Problem to solve:
Transcribe the data exactly. Leave nothing out.

Provided material:
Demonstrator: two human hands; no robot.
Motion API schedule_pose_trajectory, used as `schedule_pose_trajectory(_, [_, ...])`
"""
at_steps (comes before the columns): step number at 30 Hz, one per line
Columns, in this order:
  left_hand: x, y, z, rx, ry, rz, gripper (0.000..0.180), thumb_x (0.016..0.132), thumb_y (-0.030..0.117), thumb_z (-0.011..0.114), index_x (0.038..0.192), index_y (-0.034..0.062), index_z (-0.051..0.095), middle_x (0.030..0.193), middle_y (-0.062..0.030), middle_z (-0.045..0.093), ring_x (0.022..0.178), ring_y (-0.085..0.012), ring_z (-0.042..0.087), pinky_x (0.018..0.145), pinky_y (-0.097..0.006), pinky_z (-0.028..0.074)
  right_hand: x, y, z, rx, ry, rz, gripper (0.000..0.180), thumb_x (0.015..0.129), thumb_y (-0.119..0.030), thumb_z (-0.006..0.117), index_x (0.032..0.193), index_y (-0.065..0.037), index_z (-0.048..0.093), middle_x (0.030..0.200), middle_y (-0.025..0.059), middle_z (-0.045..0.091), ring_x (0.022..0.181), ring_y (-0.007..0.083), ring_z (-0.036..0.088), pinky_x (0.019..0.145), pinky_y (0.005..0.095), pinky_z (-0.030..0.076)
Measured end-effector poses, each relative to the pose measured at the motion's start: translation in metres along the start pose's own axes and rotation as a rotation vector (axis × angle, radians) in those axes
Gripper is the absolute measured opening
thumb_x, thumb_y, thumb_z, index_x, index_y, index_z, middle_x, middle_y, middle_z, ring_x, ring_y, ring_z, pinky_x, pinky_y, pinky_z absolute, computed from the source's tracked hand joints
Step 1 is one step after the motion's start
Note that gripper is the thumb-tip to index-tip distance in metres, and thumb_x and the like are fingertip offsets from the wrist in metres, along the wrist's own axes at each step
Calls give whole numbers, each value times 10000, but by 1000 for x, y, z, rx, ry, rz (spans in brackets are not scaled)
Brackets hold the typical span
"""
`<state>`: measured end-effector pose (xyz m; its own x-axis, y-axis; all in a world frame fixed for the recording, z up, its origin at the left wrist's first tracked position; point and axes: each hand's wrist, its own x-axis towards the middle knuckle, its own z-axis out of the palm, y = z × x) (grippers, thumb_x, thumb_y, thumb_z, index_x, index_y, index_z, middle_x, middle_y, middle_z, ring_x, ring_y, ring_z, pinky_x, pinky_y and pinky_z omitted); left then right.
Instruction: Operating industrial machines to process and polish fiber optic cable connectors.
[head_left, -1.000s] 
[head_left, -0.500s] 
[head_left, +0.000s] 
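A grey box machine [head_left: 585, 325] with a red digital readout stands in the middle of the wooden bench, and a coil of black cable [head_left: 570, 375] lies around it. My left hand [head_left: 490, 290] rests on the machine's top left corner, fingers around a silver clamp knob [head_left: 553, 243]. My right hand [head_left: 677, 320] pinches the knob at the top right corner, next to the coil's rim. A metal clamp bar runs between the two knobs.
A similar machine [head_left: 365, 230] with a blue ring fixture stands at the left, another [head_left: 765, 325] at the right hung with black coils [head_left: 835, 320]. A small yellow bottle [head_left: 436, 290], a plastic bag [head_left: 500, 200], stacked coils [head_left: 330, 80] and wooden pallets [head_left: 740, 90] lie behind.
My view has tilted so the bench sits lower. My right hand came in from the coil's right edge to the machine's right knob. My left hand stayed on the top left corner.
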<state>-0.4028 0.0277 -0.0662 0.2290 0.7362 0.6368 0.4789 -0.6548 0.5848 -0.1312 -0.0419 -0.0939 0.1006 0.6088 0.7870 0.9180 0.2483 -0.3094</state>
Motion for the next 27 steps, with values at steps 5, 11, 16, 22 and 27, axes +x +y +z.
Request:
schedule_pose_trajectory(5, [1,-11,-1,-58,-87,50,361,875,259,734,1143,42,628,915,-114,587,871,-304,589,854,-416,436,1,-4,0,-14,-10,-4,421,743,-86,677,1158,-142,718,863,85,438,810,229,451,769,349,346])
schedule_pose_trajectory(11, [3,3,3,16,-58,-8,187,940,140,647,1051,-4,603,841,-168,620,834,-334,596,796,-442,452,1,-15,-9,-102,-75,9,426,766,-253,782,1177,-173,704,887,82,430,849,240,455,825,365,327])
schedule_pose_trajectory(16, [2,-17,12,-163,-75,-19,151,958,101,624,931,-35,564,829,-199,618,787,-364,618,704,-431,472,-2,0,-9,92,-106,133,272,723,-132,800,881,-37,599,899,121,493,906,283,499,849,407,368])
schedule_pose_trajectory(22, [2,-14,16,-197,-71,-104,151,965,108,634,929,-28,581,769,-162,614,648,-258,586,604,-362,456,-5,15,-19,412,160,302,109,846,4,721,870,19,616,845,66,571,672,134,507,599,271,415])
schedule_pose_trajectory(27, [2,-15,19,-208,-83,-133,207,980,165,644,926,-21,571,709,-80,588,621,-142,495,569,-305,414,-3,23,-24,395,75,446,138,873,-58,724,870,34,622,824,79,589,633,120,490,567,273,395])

Result of the exercise:
Demonstrator: two human hands; no robot.
Motion API schedule_pose_trajectory, used as `schedule_pose_trajectory(_, [_, ...])`
"""
at_steps (comes before the columns): step number at 30 Hz, one per line
Columns, in this order:
  left_hand: x, y, z, rx, ry, rz, gripper (0.000..0.180), thumb_x (0.016..0.132), thumb_y (-0.030..0.117), thumb_z (-0.011..0.114), index_x (0.038..0.192), index_y (-0.034..0.062), index_z (-0.051..0.095), middle_x (0.030..0.193), middle_y (-0.062..0.030), middle_z (-0.045..0.093), ring_x (0.022..0.178), ring_y (-0.085..0.012), ring_z (-0.042..0.087), pinky_x (0.018..0.145), pinky_y (-0.097..0.006), pinky_z (-0.028..0.074)
  right_hand: x, y, z, rx, ry, rz, gripper (0.000..0.180), thumb_x (0.015..0.129), thumb_y (-0.119..0.030), thumb_z (-0.006..0.117), index_x (0.032..0.193), index_y (-0.065..0.037), index_z (-0.048..0.093), middle_x (0.030..0.200), middle_y (-0.025..0.059), middle_z (-0.045..0.091), ring_x (0.022..0.181), ring_y (-0.007..0.083), ring_z (-0.036..0.088), pinky_x (0.019..0.145), pinky_y (0.005..0.095), pinky_z (-0.030..0.076)
Measured end-effector poses, each relative to the pose measured at the motion's start: translation in metres along the start pose's own axes and rotation as a rotation vector (axis × angle, radians) in those axes
Gripper is the absolute measured opening
thumb_x, thumb_y, thumb_z, index_x, index_y, index_z, middle_x, middle_y, middle_z, ring_x, ring_y, ring_z, pinky_x, pinky_y, pinky_z absolute, computed from the source's tracked hand joints
Step 1 is one step after the motion's start
Note that gripper is the thumb-tip to index-tip distance in metres, and thumb_x and the like are fingertip offsets from the wrist in metres, along the wrist's own axes at each step
Calls give whole numbers, each value times 10000, but by 1000 for x, y, z, rx, ry, rz (spans in brackets are not scaled)
Brackets hold the typical span
"""
`<state>`: measured end-effector pose (xyz m; its own x-axis, y-axis; all in a world frame fixed for the recording, z up, its origin at the left wrist's first tracked position; point and axes: each hand's wrist, its own x-axis towards the middle knuckle, its own z-axis out of the palm, y = z × x) (grippers, thumb_x, thumb_y, thumb_z, index_x, index_y, index_z, middle_x, middle_y, middle_z, ring_x, ring_y, ring_z, pinky_x, pinky_y and pinky_z omitted); left then right.
Instruction: Operating industrial machines to process and polish fiber optic cable connectors.
[head_left, -1.000s] 
[head_left, -0.500s] 
[head_left, +0.000s] 
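A grey box machine [head_left: 585, 325] with a red digital readout stands in the middle of the wooden bench, and a coil of black cable [head_left: 570, 375] lies around it. My left hand [head_left: 490, 290] rests on the machine's top left corner, fingers around a silver clamp knob [head_left: 553, 243]. My right hand [head_left: 677, 320] pinches the knob at the top right corner, next to the coil's rim. A metal clamp bar runs between the two knobs.
A similar machine [head_left: 365, 230] with a blue ring fixture stands at the left, another [head_left: 765, 325] at the right hung with black coils [head_left: 835, 320]. A small yellow bottle [head_left: 436, 290], a plastic bag [head_left: 500, 200], stacked coils [head_left: 330, 80] and wooden pallets [head_left: 740, 90] lie behind.
My view has tilted so the bench sits lower. My right hand came in from the coil's right edge to the machine's right knob. My left hand stayed on the top left corner.
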<state>-0.4028 0.0277 -0.0662 0.2290 0.7362 0.6368 0.4789 -0.6548 0.5848 -0.1312 -0.0419 -0.0939 0.1006 0.6088 0.7870 0.9180 0.2483 -0.3094</state>
Motion for the next 27 steps, with values at steps 5, 11, 16, 22 and 27, axes +x +y +z.
Request:
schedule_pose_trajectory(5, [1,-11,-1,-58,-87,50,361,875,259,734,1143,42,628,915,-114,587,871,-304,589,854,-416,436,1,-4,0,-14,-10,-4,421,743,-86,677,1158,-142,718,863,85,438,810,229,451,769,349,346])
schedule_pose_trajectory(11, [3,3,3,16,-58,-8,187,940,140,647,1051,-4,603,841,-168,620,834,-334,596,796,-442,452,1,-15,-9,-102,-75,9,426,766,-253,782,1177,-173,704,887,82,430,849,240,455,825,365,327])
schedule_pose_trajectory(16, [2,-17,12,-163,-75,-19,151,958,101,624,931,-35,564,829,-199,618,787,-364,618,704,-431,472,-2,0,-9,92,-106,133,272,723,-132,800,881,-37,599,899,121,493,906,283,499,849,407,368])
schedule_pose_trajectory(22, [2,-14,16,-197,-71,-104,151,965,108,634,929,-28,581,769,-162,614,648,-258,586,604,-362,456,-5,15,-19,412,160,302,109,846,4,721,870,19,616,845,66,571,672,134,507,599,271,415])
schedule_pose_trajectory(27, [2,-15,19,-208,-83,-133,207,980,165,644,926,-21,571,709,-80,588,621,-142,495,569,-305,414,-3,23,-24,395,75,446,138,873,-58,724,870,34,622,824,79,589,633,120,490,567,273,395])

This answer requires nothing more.